Making a mistake, to some people, can feel like failure. In reality, mistakes are an opportunity to increase your chances of success, especially in business. As these startup founders discovered, learning from your mistakes can make you better at running a business.
Delegate too much financial management to accountants
In her first business, a fast-fashion startup, Nikki Hesford, founder of The Small Business Academy, admits that she saw financial management as accountant stuff and an “annoying legal requirement.”
“I didn’t understand that having weekly/monthly/quarterly tracking of my income and expenses supported everything else in the business; my cash flow, marketing budget, sales forecast,” she says. “Although this information was readily available in my accounting software, I did not use it regularly or seek to understand the data. Having learned from that mistake, I am now meticulous with financial information.”
Miscalculating the size of the customer base
Andy Cockburn, CEO and founder of Martech Mention Me, built his first startup in 2006. He says, “We raised money from investors, spent two years building a big, fancy platform, and then launched it, just to a handful of people. to use it.”
He took the opposite approach with his second startup, only raising money and starting hiring after he proved the model worked. “We took a lean approach and set up nine tests, which included finding out if customers wanted to pay for it, how many meetings it took to sell it, and making sure it worked for customers,” he says. “Once we passed all nine tests, we knew it was working and we could scale it, which we did.”
Invest personal finance in one place
Daniel Curran, founder of Finders International, initially invested his first entrepreneurial spare cash in Blockbuster, which had the opportunity to invest in the then fledgling Netflix for just $50 million. Blockbuster subsequently went bankrupt.
He says, “Entrepreneurs sometimes make the mistake of thinking that their business is their primary investment, when their goal should be to build a broad and carefully distributed personal finance portfolio. Profits from these ventures can be useful money to reinvest in your business when needed.”
Having learned his lesson from Blockbuster, Curran bolstered his assets by investing heavily in lucrative ventures such as commercial real estate in London’s Shoreditch, long before it became fashionable, Apple shares and, more recently, Shiba Inu (SHIB), all providing excellent turn in the following years. He says, “Entrepreneurs should never overlook the diversity of personal financial investing.”

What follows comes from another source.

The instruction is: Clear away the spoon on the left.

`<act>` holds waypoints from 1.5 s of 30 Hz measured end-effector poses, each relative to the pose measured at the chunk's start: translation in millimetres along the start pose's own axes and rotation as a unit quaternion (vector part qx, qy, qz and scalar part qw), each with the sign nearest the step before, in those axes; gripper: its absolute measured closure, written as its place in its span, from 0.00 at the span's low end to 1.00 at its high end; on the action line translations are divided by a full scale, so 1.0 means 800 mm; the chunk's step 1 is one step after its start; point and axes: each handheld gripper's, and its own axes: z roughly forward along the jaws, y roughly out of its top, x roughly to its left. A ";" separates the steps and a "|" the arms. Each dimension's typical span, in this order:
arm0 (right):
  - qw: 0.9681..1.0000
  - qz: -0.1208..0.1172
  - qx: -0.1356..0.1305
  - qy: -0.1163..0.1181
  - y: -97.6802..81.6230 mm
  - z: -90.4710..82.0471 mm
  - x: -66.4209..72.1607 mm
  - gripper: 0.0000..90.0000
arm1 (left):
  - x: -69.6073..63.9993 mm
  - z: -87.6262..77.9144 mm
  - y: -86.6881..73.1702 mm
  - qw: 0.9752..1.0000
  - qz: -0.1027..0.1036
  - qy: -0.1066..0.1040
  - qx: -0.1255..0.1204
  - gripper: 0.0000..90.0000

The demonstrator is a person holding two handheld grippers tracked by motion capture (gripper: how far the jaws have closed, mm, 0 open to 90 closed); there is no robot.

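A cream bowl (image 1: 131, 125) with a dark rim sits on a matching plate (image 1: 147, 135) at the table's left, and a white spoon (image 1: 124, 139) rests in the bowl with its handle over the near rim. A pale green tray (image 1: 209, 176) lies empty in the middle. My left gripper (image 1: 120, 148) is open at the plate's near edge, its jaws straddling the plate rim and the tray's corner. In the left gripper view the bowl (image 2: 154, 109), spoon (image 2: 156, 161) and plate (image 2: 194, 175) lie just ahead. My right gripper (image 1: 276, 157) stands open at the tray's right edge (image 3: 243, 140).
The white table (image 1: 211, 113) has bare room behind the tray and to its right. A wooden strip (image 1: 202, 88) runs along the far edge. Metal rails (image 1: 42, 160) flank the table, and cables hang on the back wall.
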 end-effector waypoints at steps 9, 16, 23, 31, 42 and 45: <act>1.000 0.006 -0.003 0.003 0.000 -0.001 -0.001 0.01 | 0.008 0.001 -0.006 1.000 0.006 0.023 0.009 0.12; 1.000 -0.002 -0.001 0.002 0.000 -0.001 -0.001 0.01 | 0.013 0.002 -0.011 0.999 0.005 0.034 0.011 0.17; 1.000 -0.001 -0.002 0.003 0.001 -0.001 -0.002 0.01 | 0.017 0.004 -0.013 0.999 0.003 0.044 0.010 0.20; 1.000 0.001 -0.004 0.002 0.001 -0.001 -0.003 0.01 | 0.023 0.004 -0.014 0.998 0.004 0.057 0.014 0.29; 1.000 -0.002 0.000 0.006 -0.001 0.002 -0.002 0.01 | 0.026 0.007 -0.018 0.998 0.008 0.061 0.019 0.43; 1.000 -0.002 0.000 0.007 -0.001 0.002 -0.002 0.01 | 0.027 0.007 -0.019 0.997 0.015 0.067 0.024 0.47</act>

Assuming that senior hires require less mentoring than more junior recruits
As the co-founder of tech recruiting firm Carrington West, it’s an assumption Simon Gardiner admits to having made in the past. “For years, I found it difficult to distinguish between what constituted good guidance from a more senior hire and what aspects of induction or training would fall below the line of ‘slightly condescending,’” he says.
After 360 degree feedback, it was clear that some of the more senior people felt their experience was not as well managed as more junior hires. “Now, I specifically say, ‘Stop me if I’m covering things in a very basic way.’ This allows people to receive the information fresh or as a reminder without egos being damaged.”
With a view to revenue distribution
Becky Shepherd is the founder of the social media agency Swwim. In the early years of the business, they had a customer who contributed 50% of their revenue. When they lost that client due to a business change, the agency was devastated and took a long time to recover.
“Now we aim to keep all customer value below 20% of total revenue,” Shepherd. “My mentor’s advice was that if we win a big business at or above 20% of total revenue, we should double down on new business efforts to reduce that percentage and eliminate vulnerabilities.”
Without realizing that the market does not always say what it wants
Ted Lawlor runs the media group If Only They Knew and The Manifestation Journal. In the past, he introduced many new features to the market based on what his target audience suggested they wanted.
“It’s not until you launch new features that you realize your audience’s actions may be different from your words,” he says. “For example, they might say they want an exclusive group of members, but when you put in the effort to make that happen, the audience realizes that they don’t want to join.” Lawlor now tries to weigh the opportunity cost of the time he spends creating a new feature against the potential revenue or impact the feature could have. “It helps me avoid disappointment,” he says.